When he doesn’t recoil, I take his hand in both of mine. With my sweaty fingertips, I stroke his knuckles. I can feel his guilt. It’s loud like mine, expanding in the air between us.
“It’s not your fault,” I murmur, looking at him so he can see I mean it. His eyes look so damn sad. I sigh. “Landon…when you got to the ER—when you first got here the other day—do you remember being upset?”
He nods once, eyes closing. The man from the group home Landon ran away from tried to hold him down and hurt him once, when he was sleeping. Before that, the man had kicked him. One of his currently broken ribs has been broken before. So it’s no wonder the restraints on the backboard bothered him.
“I’m so glad you left, and I get why you ran.” He would have been punished from leaving the awful group home, sent to juvie, probably. I kiss his fingers, then settle his arm in my lap, with my arm over his, so I feel like we’re snuggled up together.

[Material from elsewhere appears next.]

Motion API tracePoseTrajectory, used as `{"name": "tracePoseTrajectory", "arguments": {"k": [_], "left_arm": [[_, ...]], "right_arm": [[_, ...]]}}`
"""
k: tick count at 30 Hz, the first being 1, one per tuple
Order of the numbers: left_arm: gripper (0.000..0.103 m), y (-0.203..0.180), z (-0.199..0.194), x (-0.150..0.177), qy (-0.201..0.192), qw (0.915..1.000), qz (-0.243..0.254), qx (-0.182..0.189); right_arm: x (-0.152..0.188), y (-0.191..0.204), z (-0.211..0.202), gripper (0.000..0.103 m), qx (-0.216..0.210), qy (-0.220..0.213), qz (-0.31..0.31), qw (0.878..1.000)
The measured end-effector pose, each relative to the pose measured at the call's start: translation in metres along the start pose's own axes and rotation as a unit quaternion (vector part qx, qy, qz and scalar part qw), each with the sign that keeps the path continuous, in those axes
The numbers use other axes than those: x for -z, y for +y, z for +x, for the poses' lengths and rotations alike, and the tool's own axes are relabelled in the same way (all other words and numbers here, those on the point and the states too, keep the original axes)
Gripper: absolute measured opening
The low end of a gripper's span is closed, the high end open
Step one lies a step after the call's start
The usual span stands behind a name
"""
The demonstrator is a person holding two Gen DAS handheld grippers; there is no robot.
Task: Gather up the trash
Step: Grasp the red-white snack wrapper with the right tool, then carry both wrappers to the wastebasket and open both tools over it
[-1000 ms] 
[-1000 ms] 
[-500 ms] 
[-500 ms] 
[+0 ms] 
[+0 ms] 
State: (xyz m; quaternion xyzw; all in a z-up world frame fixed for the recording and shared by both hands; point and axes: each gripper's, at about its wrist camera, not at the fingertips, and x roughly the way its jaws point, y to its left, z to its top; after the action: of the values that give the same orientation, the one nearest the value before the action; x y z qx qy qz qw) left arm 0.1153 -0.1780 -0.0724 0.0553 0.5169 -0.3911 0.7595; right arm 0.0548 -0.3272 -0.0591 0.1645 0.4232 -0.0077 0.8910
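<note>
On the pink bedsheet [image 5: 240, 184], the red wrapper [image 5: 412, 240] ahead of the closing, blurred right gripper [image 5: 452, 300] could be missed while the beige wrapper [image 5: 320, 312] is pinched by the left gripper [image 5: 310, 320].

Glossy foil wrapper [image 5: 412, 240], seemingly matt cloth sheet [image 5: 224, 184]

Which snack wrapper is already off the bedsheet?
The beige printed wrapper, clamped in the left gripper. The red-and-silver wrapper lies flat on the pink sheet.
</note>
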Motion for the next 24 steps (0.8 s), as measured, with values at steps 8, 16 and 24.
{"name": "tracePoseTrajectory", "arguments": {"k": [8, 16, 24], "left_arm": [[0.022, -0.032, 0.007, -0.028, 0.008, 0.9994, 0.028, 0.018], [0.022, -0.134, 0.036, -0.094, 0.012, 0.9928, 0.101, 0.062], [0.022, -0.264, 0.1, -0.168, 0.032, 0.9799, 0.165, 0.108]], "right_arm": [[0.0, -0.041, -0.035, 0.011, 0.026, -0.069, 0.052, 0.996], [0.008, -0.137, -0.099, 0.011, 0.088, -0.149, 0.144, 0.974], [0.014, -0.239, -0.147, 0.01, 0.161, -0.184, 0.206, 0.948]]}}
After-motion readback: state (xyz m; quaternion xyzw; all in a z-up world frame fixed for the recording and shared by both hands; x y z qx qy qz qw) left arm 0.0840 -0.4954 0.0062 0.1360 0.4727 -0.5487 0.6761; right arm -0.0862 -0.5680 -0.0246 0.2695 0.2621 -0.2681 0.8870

“That was the right thing—what you did. It’s what I would have wanted, had you asked. But since my parents held your letters,” my voice cracks, “I didn’t know that you had written. That’s the only reason I didn’t write you back. And since I didn’t…” I breathe deeply. “How would you have known to come to my house? How would you have known? You didn’t know.”
He shakes his head, a ghost-slight movement.
“I hate it that you had to run like that. And that I wasn’t with you,” I whisper. “But you don’t ever have to say you’re sorry. Ever.”
His face looks tired as he says, “Why, Evie?”